Working with tree core specimens from multiple living and dead Utah juniper trees, the eight-member research team derived what they describe as a "robust climate reconstruction" and "an excellent proxy for stream flow in northern Utah" over the period 800-2010 AD. And what did that record reveal?

As shown in the figure below, multiple wet and dry periods occurred throughout the 1200-year reconstruction, of which spectral analysis revealed significant periodicities at decadal, multi-decadal and centennial time scales. The most severe period of reduced streamflow occurred during between 1210 and 1281. Centered on the Medieval Warm Period, this 71-year long drought was nearly twice the magnitude of the second largest drought, which lasted 38 years and ended in in 1462. On the other end of the hydrologic spectrum, the most extreme wet period lasted 46 years (from 1378 to 1424), while a similar wet period, ranking as the second largest pluvial event, lasted 39 years and ended in the year 2000.

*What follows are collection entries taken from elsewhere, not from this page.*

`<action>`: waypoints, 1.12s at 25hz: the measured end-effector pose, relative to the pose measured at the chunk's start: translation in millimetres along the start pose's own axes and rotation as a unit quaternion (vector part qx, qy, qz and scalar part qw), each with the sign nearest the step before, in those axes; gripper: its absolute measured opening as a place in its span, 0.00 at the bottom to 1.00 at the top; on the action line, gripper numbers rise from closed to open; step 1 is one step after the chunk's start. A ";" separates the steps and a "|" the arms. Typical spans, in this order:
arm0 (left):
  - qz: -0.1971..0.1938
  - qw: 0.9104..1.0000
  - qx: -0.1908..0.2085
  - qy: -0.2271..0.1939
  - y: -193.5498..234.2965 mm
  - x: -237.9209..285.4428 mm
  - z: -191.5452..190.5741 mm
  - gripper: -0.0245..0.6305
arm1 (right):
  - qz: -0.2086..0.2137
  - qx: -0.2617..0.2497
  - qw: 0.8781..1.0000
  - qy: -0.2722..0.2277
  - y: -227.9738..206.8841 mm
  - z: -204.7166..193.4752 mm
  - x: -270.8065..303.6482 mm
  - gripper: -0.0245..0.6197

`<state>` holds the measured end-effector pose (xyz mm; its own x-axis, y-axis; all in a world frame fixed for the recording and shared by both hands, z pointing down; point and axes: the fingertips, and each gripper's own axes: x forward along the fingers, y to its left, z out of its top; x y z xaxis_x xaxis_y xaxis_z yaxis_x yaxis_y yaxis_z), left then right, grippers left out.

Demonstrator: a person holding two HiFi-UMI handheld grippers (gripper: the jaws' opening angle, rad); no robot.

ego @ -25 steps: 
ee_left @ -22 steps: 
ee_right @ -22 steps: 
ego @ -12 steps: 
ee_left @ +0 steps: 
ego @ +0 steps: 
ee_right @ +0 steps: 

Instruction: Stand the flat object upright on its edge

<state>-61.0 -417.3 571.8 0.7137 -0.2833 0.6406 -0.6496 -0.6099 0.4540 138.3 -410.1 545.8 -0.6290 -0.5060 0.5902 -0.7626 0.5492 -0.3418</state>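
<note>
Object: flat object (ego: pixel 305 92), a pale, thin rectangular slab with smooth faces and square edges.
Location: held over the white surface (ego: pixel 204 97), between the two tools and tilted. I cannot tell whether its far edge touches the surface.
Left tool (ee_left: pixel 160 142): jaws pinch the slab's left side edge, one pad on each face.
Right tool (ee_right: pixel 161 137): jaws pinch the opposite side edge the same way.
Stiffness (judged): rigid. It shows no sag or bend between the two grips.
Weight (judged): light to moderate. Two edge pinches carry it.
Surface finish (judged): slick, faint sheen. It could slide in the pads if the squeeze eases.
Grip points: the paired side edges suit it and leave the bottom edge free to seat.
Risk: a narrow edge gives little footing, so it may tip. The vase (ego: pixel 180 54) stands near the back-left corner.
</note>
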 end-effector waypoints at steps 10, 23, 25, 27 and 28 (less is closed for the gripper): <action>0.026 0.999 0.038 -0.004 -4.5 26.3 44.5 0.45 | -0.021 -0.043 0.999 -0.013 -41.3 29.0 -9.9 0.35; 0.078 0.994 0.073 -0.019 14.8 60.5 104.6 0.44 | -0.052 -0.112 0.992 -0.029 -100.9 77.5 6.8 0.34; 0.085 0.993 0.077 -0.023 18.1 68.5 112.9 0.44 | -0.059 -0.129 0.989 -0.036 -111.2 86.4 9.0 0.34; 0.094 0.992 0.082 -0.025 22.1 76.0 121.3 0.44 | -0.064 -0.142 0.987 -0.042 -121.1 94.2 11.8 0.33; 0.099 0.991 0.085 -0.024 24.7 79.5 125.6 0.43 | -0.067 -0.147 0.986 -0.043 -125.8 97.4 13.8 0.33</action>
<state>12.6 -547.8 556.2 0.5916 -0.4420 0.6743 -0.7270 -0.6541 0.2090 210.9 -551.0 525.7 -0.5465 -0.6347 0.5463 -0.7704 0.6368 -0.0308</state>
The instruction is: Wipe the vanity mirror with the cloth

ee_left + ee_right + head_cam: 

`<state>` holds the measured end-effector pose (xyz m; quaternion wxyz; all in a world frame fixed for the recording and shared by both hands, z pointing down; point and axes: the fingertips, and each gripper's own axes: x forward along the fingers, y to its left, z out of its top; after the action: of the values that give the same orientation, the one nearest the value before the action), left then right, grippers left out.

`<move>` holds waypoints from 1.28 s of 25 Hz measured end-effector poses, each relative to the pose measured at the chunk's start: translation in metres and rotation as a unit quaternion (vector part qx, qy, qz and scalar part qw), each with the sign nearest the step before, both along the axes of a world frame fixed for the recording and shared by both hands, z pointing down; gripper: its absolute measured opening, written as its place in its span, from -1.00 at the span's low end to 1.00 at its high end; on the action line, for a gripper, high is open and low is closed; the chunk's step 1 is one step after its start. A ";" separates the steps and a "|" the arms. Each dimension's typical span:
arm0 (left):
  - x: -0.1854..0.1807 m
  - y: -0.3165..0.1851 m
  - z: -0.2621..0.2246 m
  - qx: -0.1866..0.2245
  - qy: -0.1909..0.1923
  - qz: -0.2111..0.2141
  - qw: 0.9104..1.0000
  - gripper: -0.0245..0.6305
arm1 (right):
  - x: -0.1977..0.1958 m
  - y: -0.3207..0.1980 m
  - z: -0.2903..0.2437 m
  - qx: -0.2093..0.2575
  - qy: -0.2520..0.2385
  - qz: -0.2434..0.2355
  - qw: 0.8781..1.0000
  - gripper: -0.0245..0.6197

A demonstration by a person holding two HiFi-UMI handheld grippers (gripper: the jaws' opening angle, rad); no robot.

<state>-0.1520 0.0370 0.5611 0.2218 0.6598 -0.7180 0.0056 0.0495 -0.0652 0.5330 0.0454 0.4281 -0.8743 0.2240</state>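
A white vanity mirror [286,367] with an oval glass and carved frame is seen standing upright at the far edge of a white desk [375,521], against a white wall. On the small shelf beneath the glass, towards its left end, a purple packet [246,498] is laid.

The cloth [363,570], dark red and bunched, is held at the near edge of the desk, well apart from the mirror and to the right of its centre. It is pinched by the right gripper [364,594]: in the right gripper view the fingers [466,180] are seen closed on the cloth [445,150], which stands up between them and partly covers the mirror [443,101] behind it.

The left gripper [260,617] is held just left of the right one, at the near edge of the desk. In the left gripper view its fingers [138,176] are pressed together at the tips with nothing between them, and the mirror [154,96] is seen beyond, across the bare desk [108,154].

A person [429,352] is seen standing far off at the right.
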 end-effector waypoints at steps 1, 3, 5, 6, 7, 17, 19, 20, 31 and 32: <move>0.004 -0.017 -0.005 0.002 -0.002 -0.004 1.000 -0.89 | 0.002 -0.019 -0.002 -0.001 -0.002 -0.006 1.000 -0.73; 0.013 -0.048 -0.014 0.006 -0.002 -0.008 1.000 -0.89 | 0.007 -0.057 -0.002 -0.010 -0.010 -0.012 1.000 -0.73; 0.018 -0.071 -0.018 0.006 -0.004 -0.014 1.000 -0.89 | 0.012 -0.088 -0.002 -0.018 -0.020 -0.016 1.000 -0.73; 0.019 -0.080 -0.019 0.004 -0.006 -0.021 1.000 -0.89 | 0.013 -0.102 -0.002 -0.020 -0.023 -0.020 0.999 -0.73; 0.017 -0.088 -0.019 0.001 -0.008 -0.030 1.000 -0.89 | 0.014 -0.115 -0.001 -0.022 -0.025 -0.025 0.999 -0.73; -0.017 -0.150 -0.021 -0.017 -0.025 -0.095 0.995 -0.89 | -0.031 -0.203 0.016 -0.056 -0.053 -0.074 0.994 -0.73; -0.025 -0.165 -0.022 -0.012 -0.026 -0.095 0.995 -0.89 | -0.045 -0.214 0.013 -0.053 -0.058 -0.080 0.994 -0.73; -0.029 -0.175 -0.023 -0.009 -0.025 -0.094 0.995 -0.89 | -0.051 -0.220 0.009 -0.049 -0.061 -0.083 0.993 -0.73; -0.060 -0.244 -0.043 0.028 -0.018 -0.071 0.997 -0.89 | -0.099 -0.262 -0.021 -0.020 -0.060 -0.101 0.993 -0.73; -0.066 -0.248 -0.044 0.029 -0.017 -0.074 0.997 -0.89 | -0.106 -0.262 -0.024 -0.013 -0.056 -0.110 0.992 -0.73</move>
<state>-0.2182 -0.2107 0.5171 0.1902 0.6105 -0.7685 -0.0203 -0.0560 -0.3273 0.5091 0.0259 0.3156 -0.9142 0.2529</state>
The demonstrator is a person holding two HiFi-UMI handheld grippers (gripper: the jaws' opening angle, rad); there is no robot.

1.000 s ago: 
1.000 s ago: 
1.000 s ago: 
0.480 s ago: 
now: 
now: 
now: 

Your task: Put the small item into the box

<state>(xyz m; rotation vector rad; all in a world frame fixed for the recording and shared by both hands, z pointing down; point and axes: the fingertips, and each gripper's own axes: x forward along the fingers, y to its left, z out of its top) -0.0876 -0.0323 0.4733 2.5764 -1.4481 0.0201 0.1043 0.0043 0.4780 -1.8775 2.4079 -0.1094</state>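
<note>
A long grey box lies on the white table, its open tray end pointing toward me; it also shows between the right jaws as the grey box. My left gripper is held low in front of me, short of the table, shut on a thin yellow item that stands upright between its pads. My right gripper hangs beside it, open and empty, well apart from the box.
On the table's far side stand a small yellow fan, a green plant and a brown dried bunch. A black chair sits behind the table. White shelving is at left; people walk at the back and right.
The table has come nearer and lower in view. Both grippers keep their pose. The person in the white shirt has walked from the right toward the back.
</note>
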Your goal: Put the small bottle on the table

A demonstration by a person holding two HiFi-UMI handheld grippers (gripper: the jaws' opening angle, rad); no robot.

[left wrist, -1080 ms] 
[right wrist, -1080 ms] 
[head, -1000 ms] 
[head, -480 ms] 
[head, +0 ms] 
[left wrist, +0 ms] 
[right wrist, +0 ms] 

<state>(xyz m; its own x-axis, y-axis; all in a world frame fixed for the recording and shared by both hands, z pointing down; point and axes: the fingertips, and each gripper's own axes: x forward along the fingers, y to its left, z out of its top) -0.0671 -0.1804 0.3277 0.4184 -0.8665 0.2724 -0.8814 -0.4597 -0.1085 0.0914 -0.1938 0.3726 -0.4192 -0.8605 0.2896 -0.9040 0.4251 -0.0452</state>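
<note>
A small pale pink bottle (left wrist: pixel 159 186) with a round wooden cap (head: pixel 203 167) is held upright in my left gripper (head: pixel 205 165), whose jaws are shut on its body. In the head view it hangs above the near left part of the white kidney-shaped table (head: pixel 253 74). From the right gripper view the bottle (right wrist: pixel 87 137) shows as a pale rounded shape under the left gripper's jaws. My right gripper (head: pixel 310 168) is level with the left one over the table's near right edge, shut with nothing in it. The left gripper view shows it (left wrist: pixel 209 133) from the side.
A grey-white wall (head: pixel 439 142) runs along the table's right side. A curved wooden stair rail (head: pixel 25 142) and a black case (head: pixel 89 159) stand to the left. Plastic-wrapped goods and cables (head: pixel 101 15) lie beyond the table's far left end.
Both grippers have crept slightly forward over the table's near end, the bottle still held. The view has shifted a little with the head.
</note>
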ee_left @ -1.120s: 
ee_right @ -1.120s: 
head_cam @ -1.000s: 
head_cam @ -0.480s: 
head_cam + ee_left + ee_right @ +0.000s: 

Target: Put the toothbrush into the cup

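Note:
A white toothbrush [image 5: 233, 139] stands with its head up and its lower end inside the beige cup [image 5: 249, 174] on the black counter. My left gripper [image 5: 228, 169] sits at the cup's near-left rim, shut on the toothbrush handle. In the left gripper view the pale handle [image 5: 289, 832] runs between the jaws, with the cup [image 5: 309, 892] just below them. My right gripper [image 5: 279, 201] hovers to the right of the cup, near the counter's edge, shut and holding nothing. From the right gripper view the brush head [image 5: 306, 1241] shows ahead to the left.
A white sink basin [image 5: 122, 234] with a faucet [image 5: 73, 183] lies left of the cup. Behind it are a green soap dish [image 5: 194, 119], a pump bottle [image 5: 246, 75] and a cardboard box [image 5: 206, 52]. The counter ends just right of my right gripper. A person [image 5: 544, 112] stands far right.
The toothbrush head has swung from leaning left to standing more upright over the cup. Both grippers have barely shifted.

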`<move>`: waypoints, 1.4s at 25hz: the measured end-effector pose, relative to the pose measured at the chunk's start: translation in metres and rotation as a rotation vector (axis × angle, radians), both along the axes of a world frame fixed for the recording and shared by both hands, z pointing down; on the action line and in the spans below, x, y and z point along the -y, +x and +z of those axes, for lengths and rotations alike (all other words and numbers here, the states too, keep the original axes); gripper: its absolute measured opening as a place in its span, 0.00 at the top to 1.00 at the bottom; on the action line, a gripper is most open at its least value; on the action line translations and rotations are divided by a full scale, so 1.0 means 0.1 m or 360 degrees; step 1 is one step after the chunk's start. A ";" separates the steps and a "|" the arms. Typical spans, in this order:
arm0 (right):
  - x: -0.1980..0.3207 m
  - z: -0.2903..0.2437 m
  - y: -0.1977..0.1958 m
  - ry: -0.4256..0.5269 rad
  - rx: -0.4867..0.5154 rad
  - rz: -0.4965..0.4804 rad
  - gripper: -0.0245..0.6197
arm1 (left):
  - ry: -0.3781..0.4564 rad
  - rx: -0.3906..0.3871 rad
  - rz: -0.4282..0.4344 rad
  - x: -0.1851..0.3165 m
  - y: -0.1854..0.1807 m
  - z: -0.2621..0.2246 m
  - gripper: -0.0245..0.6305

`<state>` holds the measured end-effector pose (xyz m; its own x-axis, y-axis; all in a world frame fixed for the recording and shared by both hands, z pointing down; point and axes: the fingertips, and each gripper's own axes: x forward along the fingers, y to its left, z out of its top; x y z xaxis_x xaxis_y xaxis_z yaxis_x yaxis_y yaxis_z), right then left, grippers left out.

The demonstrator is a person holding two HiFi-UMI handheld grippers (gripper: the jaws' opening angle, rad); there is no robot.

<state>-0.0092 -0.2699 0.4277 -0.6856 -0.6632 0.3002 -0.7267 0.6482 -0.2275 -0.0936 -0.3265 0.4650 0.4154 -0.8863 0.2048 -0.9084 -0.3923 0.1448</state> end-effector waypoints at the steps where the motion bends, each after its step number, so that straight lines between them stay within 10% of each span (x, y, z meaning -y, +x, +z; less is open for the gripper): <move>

The significance of DeRose et al.'s work is noted in the fact that both drier and wetter conditions have prevailed in the eastern Great Basin as a feature of natural climate change than what has occurred during the instrumental era of the past century. And although there appears to be no evidence of a CO2-induced influence on these data, it is important for public and private water users of this region to recognize the periodic large-scale wet and dry periods that oscillate naturally in this basin, so that they can more effectively plan and prepare for such events that presently remain "hitherto unknown" in the instrumental record.

Figure 1. Reconstructed Bear River decadal-scale drought (brown) and wet (green) periods from cubic smoothing spline with frequency response of 25% at wavelength 10 years. Dashed lines indicate 1 SD from reconstruction mean. Adapted from DeRose et al. (2016).